Asesoramiento penal especializado en delitos de estafa
Cada procedimiento penal por estafa requiere un análisis técnico individualizado, tanto en supuestos de defensa como de acusación particular, siendo determinante una correcta calificación jurídica de los hechos, la delimitación del engaño bastante y la estrategia probatoria a seguir desde las fases iniciales del procedimiento.
PREGUNTAS FRECUENTES
1. ¿Cual es la diferencia entre un incumplimiento contractual y una estafa?
La diferencia está en la intención con la que se actúa. En el incumplimiento contractual, la persona firma el contrato con voluntad real de cumplirlo, pero por distintos motivos (económicos, personales o sobrevenidos) finalmente no lo hace. En estos casos, el conflicto se resuelve por la vía civil.
En la estafa, en cambio, el contrato se utiliza como un instrumento de engaño. Desde el principio —o durante su ejecución— el autor carece de intención de cumplir y actúa con el objetivo de obtener un beneficio económico indebido, provocando un perjuicio a la otra parte. Esa falta de intención de cumplir, unida al engaño, es lo que convierte el conflicto en un delito penal
2. ¿Es imprescindible que exista un contrato para que haya estafa?
No. La estafa puede producirse aunque no exista un contrato formal, siempre que concurran engaño y perjuicio.
3. ¿Qué se entiende por engaño suficiente en una estafa?
Un engaño con entidad bastante como para provocar error en la víctima y llevarla a tomar una decisión que no habría adoptado de conocer la realidad.
4. ¿Puede haber estafa aunque la víctima haya actuado con cierta confianza o descuido?
Sí. La confianza de la víctima no excluye automáticamente el delito, aunque puede influir en la valoración del caso.
5. ¿Qué ocurre si la estafa se ha cometido por internet o medios digitales?
El delito es el mismo, aunque la investigación suele ser más compleja por el uso de cuentas, plataformas y medios electrónicos en el que se esconde mejor la identidad del estafador y se dificulta más la trazabilidad de dinero.
6. ¿La cuantía económica influye en el procedimiento?

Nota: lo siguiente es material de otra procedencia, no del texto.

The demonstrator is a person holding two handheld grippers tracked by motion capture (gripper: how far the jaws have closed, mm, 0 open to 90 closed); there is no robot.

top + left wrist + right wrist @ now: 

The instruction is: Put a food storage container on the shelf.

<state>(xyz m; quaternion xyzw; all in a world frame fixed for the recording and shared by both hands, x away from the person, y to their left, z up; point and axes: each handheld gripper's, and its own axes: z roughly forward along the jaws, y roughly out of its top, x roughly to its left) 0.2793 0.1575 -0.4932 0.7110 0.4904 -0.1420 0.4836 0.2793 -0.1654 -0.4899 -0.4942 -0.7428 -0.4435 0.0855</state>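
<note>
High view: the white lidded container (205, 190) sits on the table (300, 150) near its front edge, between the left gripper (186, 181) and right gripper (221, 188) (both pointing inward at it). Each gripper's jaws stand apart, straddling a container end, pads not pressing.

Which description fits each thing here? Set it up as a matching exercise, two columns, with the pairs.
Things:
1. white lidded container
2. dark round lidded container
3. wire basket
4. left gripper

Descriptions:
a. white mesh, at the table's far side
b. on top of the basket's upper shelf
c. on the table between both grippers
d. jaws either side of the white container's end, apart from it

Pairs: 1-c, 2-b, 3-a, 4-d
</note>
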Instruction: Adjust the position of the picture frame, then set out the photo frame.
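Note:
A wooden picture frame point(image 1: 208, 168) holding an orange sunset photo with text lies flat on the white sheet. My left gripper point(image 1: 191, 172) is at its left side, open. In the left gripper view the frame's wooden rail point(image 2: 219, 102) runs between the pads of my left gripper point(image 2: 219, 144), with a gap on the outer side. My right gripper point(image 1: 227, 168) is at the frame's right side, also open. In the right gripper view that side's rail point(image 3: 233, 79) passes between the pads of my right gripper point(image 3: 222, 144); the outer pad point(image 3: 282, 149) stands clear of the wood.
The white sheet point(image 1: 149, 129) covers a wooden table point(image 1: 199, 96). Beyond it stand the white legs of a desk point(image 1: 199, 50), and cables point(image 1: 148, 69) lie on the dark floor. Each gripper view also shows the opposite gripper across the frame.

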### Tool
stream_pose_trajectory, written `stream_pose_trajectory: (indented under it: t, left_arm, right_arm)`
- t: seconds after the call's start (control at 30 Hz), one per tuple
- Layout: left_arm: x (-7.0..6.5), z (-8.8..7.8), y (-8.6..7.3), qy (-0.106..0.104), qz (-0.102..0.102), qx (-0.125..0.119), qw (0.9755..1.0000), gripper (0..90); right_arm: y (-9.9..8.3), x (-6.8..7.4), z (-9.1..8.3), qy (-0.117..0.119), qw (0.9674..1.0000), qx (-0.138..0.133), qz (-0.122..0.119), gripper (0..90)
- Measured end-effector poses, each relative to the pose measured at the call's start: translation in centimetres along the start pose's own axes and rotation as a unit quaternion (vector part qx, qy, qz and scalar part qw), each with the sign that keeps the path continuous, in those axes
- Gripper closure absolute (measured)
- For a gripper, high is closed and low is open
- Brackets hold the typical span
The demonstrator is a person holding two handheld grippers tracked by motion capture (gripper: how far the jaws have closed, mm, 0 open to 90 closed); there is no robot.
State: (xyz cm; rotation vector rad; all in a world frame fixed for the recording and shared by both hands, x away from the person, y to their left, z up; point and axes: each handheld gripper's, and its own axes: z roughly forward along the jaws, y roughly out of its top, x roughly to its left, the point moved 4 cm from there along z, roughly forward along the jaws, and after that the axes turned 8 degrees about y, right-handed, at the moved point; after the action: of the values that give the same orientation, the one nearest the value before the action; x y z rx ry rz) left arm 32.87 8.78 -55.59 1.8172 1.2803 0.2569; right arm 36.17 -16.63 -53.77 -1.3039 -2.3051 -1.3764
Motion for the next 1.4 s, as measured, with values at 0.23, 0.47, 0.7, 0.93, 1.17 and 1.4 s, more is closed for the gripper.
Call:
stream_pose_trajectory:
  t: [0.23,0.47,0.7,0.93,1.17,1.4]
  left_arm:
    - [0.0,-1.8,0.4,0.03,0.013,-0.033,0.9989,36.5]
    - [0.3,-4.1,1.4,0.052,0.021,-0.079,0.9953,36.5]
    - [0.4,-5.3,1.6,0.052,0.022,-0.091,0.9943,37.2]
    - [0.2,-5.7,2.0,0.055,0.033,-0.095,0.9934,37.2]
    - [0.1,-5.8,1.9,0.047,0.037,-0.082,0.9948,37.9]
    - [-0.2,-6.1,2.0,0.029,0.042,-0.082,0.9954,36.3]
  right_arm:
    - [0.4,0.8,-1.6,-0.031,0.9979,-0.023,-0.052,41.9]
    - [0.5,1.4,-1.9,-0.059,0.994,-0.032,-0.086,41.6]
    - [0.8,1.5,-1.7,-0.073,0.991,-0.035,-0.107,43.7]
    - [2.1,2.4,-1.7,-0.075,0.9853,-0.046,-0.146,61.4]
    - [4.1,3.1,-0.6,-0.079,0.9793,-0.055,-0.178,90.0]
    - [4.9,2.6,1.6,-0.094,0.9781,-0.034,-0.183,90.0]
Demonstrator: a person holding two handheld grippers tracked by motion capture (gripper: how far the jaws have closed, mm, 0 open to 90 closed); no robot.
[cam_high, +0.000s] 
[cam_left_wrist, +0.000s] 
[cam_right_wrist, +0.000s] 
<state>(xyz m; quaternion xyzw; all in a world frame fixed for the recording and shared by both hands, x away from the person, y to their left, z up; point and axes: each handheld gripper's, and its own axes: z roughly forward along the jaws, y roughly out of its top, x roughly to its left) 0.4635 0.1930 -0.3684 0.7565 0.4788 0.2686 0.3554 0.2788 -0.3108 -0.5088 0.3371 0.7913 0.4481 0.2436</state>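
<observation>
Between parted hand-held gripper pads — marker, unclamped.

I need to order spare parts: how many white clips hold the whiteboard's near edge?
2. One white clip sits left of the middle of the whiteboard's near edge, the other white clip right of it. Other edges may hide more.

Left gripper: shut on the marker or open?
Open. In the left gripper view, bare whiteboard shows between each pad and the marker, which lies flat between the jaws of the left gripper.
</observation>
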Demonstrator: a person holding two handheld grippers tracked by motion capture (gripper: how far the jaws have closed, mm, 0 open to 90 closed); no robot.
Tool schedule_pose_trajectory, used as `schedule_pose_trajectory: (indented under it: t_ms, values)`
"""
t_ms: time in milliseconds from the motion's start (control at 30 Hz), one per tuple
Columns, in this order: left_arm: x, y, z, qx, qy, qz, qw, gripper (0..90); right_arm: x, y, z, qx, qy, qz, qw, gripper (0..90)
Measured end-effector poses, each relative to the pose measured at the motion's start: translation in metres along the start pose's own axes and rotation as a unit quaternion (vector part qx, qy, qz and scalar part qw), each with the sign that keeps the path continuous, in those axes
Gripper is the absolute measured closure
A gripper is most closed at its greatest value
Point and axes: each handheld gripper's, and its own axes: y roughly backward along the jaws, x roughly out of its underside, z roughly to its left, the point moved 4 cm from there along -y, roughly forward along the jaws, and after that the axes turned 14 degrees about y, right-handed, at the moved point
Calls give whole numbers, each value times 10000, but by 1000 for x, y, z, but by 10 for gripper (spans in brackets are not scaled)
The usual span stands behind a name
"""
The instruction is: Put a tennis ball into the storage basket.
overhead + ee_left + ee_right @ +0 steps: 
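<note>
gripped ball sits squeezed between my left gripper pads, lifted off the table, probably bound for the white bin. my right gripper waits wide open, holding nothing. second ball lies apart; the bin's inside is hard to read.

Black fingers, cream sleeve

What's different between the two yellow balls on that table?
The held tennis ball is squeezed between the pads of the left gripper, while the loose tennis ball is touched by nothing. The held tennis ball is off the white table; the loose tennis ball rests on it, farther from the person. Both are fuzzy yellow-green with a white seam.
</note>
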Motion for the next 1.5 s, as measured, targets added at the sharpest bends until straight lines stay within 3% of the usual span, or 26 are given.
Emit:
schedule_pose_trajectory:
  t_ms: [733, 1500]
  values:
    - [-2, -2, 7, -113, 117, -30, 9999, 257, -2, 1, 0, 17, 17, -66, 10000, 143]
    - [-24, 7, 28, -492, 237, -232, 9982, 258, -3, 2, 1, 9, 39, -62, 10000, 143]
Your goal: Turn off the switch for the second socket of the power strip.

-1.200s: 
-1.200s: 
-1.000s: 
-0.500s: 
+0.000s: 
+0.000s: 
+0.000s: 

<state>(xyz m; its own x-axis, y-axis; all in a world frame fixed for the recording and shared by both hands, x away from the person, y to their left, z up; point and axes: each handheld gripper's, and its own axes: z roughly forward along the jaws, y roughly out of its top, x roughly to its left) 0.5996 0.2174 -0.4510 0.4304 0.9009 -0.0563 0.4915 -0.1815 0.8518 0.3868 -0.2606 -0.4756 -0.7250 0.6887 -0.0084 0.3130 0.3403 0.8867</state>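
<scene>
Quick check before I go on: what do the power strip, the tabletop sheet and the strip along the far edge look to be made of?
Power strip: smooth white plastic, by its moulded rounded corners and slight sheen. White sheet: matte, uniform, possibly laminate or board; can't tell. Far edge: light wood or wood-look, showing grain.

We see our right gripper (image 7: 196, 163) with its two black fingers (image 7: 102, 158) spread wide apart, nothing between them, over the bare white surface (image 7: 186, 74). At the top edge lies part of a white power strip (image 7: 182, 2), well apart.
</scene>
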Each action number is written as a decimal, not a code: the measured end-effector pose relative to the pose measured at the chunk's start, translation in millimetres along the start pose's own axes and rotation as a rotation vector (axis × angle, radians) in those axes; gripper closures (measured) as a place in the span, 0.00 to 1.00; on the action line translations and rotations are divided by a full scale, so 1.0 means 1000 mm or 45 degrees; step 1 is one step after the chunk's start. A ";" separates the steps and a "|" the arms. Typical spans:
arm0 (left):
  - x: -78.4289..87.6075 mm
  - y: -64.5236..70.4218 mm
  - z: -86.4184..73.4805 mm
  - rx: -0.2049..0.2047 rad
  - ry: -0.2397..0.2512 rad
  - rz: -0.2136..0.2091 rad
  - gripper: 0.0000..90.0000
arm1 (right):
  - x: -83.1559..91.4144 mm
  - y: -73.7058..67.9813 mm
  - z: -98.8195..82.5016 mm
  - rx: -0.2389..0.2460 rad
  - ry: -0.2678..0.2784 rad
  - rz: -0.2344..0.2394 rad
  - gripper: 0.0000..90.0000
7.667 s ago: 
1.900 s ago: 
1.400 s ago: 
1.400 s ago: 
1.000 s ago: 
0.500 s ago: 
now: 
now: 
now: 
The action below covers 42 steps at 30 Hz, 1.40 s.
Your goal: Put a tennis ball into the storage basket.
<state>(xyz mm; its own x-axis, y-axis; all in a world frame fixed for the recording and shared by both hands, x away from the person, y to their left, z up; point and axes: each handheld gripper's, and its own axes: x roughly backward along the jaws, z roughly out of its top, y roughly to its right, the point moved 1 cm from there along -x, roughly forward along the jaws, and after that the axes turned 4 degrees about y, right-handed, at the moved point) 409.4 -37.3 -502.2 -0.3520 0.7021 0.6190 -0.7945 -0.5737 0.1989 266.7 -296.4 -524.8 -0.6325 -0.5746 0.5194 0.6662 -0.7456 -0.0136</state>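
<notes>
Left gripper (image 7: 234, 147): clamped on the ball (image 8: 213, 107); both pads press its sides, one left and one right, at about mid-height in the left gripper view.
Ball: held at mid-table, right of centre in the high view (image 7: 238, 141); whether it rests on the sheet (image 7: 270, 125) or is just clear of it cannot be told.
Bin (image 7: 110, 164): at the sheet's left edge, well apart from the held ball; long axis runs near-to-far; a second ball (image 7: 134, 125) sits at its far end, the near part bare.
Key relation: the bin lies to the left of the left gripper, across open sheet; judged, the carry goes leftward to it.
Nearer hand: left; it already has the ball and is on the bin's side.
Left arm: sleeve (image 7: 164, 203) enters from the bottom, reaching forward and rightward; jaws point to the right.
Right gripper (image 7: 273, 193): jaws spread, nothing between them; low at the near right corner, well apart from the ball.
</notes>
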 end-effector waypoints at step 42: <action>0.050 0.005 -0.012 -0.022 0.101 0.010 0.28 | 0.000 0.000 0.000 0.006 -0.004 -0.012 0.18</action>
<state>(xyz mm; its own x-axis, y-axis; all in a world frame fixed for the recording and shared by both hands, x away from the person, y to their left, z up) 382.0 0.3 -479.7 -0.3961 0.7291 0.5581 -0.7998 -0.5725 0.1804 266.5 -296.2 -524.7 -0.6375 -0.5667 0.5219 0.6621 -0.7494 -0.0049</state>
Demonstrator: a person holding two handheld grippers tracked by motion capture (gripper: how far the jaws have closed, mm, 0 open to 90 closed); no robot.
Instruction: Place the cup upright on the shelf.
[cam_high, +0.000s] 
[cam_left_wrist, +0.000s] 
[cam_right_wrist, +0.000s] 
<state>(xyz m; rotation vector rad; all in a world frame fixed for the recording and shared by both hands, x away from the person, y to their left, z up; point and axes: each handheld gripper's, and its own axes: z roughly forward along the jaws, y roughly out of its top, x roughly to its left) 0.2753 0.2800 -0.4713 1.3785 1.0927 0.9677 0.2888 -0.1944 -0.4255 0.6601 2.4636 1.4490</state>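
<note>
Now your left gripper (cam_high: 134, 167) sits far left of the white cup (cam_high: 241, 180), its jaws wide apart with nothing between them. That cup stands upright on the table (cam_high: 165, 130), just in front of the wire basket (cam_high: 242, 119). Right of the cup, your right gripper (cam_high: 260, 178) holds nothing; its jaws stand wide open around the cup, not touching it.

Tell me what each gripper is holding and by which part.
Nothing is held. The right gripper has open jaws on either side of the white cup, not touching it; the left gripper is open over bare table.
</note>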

Sí. La cuantía del perjuicio es un elemento relevante, ya que puede determinar la gravedad del delito y sus consecuencias penales. Cuando la cantidad defraudada supera los 50.000 euros, la estafa puede calificarse como agravada, y si excede de 250.000 euros, se considera estafa especialmente agravada.
7. ¿Puedo recuperar el dinero perdido en un procedimiento penal?
Sí. En muchos casos se solicita la devolución del dinero como responsabilidad civil dentro del propio proceso penal.
8. ¿Por qué es importante asesorarse antes de denunciar o responder a una denuncia?
Porque una estrategia incorrecta puede perjudicar gravemente la posición procesal, tanto de quien denuncia como de quien se defiende.